With the only piece of important data on the US economic calendar today being the Challengers layoff report, Friday’s non-farm payrolls release is already entering center stage. According to the Challenger report, US companies have announced 17% more layoffs in February than in January as a result of increasing mergers and acquisition activities. This report contrasts significantly with the trend of jobless claims, which has shown a sharp improvement over the past month. The question then is which report is more reliable. Jobless claims tend to be a better measure of actual job loss since the report represents new people filing for unemployment benefits. Plans for layoffs can be distorting since some of the job losses will be taken care of through attrition, early retirement or replacement in different roles within the company or subsidiaries. Also, some job losses may not even occur if business picks up. Yet, after being consistently disappointed for multiple months by consensus forecasts, it is difficult to be overly optimistic about payrolls. Based upon the latest Bloomberg survey, 82% of economists polled expect payrolls to come in above 200k. Although 114k is the consensus forecast, 200k should be the magic number on the downside. Any number below that and the euro should see a nice jolt higher while any number above 275k will certainly please dollar bulls.

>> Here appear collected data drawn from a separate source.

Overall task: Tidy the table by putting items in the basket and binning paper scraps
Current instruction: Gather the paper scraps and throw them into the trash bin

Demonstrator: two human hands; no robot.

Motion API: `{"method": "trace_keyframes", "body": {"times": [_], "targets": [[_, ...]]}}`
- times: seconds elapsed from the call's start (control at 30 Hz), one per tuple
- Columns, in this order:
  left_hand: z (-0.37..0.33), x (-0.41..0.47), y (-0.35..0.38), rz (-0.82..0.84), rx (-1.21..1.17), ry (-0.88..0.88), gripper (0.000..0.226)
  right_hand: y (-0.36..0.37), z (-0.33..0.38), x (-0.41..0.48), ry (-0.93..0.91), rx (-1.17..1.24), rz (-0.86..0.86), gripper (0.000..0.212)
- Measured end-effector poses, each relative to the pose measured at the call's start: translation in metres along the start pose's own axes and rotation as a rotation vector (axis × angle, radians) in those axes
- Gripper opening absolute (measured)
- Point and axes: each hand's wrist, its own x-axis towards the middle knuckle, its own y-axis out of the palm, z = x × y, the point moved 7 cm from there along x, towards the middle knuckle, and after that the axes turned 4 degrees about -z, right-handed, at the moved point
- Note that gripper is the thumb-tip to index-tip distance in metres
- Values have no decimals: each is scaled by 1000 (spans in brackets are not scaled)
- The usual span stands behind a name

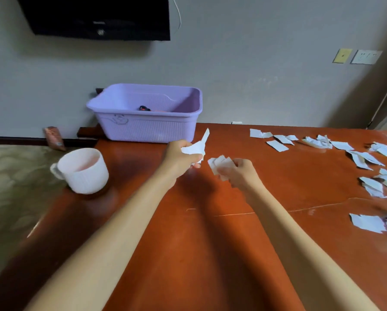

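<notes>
Both forearms reach out side by side over the glossy red-brown wooden table [188,248], the hands close together above its middle, probably so the gathered paper can be pooled into one handful before binning. The left hand [180,160] has its grip curled tight round a crumpled bunch of white paper scraps [195,149], with one strip poking up past the knuckles. The right hand [243,173], wrist turned inward, pinches a fan of small white paper pieces [219,164] in a closed grip and points them toward the left hand. Many loose pale paper scraps [277,145] lie scattered along the table's right side, well apart from the small white ribbed plastic bin [84,176] at its left edge. The lilac plastic basket [147,131] stands at the far edge, holding a dark item [144,108] I cannot identify.
</notes>
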Motion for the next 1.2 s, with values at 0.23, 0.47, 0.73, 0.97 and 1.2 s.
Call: {"method": "trace_keyframes", "body": {"times": [0.23,0.47,0.73,0.97,1.2], "targets": [[57,-107,-119,-184,28,-108,7,102,38,-122,-76,116,339,19],[133,-216,-275,-529,-54,-260,12,243,66,-240,-173,133,570,13],[246,-294,-394,-849,-80,-445,44,417,50,-344,-169,15,819,25],[390,-325,-420,-854,-152,-755,14,527,-59,-343,28,-325,849,28],[490,-320,-399,-697,-172,-981,22,555,-141,-325,200,-510,960,34]]}}
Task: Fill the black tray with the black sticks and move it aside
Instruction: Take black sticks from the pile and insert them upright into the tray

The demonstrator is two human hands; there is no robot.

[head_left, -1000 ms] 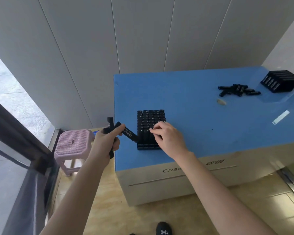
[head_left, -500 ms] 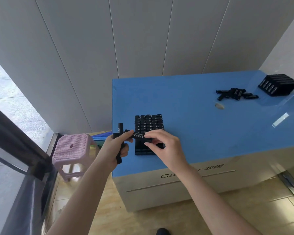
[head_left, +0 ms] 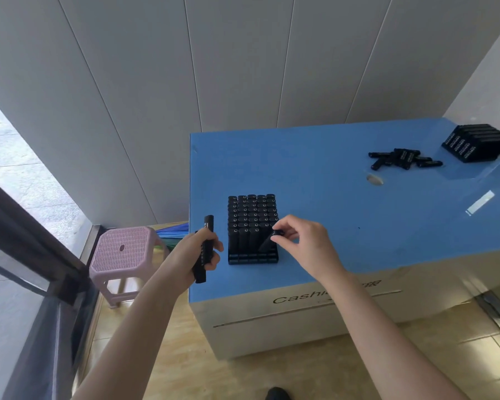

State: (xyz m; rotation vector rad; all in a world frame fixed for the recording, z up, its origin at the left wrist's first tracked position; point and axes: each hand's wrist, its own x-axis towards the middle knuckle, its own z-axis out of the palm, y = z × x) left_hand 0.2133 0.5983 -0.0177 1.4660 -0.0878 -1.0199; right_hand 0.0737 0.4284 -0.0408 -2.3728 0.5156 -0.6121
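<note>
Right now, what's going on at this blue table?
A person is loading the tray on the table. The right hand pinches a stick, tilted, at the tray's near right corner. The left hand grips spare sticks just left of the tray. Most slots look filled. A loose pile and a second tray sit at the far right.

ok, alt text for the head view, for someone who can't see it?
A person's right hand pinches a tilted black stick into the near row of an almost full black tray on a blue table. The left hand holds spare sticks in its grip beside the tray. Loose sticks and a second tray sit far right.
</note>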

Meanwhile, oil prices have broken above $53 per barrel, which is the highest level we have seen since October 27. In less than 3 months, oil prices have surged 32%.

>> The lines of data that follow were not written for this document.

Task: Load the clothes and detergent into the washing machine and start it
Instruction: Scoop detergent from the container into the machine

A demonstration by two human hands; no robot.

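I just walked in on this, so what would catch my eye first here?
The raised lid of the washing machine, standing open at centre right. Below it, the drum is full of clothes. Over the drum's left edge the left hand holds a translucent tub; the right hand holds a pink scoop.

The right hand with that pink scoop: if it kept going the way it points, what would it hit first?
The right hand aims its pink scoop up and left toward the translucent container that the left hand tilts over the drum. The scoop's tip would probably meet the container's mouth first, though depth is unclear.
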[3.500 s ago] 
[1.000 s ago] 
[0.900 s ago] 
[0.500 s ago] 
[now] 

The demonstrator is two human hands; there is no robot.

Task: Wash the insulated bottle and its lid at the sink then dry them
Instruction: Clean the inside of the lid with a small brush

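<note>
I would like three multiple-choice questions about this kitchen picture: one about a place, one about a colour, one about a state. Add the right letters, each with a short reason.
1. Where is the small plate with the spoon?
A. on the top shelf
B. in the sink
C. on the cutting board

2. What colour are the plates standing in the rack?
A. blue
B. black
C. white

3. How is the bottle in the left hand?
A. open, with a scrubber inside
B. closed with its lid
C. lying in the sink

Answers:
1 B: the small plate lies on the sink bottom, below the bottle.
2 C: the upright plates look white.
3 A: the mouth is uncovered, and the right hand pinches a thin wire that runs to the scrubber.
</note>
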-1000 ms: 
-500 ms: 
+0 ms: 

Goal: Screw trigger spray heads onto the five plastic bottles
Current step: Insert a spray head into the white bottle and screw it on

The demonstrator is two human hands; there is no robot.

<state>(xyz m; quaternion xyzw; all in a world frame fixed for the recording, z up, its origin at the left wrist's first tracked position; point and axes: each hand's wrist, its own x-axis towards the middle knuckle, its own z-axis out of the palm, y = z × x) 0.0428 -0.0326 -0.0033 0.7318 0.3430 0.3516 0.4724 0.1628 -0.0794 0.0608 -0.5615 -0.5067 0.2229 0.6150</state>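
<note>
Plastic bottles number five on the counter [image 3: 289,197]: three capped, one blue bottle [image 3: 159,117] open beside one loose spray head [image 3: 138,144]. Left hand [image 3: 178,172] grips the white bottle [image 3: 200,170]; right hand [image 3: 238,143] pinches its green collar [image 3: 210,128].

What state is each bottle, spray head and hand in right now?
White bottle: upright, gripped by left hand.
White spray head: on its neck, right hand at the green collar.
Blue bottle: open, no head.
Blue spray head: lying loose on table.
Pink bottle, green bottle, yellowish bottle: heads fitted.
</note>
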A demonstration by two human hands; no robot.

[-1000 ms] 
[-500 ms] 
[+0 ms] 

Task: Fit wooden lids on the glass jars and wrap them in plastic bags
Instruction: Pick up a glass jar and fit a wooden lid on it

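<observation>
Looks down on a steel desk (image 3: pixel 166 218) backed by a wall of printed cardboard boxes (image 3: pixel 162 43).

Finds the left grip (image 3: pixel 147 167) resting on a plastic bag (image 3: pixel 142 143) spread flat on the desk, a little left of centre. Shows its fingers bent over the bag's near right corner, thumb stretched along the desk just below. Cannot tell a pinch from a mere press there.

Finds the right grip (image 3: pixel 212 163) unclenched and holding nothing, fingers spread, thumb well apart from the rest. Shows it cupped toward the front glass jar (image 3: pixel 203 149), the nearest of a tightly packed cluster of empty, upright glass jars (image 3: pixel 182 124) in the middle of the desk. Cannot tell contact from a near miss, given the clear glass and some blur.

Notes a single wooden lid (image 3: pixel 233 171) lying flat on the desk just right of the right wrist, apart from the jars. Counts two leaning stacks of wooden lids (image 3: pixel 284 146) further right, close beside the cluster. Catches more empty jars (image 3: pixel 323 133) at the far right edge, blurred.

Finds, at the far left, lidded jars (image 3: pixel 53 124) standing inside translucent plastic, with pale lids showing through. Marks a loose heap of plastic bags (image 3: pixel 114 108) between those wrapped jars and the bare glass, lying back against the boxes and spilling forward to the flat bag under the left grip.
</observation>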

The pound has lost some steam after Tuesday’s speculations that the Bank of England would raise its benchmark interest rate to curb accelerating inflation in the housing market partially dissipated. Yesterday’s Nationwide house prices report had shown a 0.5% rise in February, but other economic news, such as the CBI distributive trades report and CIPS PMI, had quieted the hawkish whispers. Today’s UK Manufacturing PMI continued yesterday afternoon’s trend with an unchanged reading of 51.8 in February. Economists had hoped for an improvement to 52.4, but the report showed that factories had struggled to avoid a recession as rising raw material prices, amongst other forces, crimped profit margins. While there were some signs of strength in domestic demand, manufacturers blamed the pound’s strength for a softening in export demand. The export component of the report registered at 49.6, a modicum below the benchmark of 50.0 that marks the divide between contraction and expansion. The news further substantiates the hypothesis that the UK economy is at a standstill.

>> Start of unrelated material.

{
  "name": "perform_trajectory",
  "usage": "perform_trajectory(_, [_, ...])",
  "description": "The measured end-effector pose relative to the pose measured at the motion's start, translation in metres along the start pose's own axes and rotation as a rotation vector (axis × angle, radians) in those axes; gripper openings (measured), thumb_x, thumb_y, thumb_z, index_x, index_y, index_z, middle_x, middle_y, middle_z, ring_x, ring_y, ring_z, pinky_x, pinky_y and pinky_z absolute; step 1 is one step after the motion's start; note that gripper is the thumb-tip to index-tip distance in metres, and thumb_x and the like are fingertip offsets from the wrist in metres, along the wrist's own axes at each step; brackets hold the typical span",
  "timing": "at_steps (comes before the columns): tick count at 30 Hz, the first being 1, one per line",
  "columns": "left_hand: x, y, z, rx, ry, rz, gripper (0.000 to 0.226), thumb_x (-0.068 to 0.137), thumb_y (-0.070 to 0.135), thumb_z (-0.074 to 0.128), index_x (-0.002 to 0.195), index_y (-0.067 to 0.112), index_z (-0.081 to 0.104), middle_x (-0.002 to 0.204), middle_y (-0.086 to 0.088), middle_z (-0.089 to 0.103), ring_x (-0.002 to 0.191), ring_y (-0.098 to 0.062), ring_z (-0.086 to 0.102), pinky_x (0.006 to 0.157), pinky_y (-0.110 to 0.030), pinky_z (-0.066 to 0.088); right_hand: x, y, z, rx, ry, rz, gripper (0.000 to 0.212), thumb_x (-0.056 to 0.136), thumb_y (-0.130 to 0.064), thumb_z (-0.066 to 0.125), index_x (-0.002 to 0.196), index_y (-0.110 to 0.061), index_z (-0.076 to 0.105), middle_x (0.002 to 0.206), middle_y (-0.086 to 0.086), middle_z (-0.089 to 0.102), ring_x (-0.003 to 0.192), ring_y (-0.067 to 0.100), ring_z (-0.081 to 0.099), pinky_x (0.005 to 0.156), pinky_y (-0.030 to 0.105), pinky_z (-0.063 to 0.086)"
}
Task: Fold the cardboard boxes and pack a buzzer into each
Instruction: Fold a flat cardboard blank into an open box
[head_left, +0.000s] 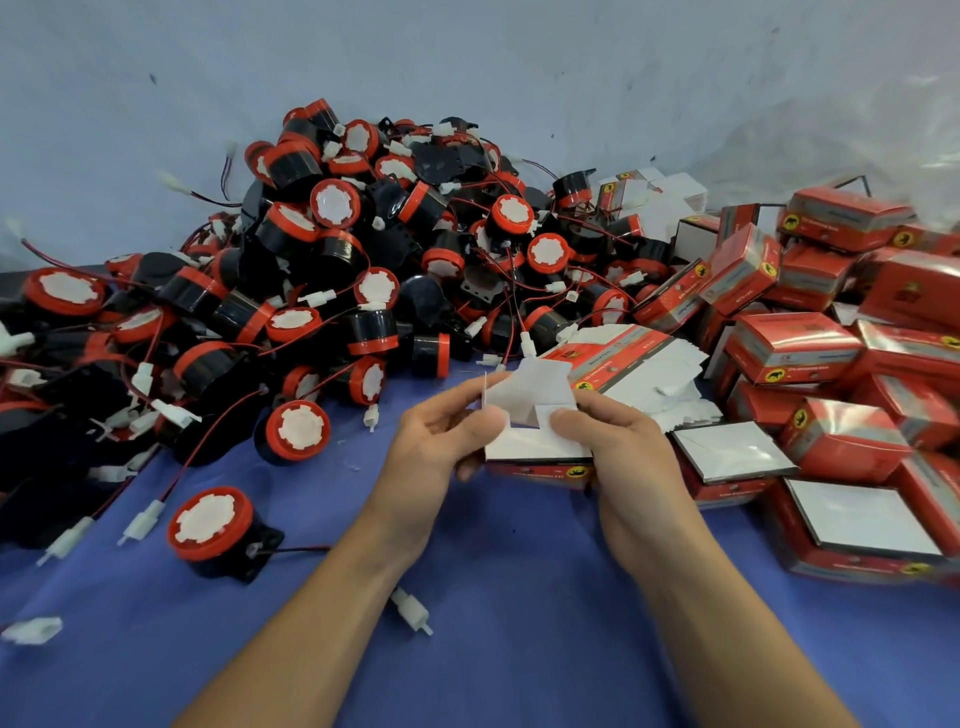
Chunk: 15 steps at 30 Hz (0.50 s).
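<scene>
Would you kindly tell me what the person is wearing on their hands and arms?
Nothing visible: the left hand and right hand are bare, no gloves, rings or watch, and both forearms are uncovered to the picture's edge, with no sleeve.

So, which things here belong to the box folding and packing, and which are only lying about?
Job: half-folded red-and-white cardboard box, gripped by left hand and right hand; heap of round red-and-black buzzers; stack of flat white box blanks.
Lying about: loose white plastic plug on blue cloth; clear plastic sheet.
</scene>
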<state>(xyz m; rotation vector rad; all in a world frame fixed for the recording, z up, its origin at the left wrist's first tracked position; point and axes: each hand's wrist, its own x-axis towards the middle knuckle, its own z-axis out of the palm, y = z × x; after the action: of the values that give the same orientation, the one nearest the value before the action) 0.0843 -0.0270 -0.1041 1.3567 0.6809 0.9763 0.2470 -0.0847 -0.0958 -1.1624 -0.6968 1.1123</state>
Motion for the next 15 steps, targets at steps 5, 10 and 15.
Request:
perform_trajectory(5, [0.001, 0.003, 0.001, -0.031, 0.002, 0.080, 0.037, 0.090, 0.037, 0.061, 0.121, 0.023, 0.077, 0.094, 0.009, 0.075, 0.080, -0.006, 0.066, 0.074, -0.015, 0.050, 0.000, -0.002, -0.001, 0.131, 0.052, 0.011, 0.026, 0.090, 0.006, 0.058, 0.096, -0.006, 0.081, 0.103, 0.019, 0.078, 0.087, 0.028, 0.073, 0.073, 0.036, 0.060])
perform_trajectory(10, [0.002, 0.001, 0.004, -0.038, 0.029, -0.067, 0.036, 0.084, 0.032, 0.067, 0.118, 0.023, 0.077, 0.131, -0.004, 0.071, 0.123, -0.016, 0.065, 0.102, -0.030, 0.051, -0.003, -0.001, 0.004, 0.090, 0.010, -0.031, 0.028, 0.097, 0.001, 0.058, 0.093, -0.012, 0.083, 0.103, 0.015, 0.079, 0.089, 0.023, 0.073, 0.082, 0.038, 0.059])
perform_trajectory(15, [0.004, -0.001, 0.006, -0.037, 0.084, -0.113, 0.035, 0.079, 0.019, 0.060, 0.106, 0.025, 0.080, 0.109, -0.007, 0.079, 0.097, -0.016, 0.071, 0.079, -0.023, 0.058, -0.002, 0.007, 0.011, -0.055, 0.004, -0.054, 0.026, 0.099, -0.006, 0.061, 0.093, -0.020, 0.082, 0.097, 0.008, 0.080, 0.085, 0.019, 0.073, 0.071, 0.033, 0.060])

Consolidating for the session, the Japanese yen rose to a high of 105.11 before falling back to hover at the 104.50 support level for the remainder of the day. Economic data was rather thin as the lone report contained information on the monetary base for the month of February. Rising a paltry 1.2 percent, the most recent data falls short in comparison to a 3.9 percent rise in the previous period, proving that deflationary conditions still persist. This is rather disappointing, as expectations of price increases had been sparked earlier in the year with policy officials forecasting a reversal in downtrodden production and output in the domestic economy. However, with recently better than expected data releases and a strengthening equities market, the report may only be momentarily suggestive and not reflective of future growth prospects. As a result, market players will be focusing on forthcoming economic suggestions to bolster earlier mentions of an up tick in industrial production and domestic demand witnessed at the beginning of the week, in light of thin economic data.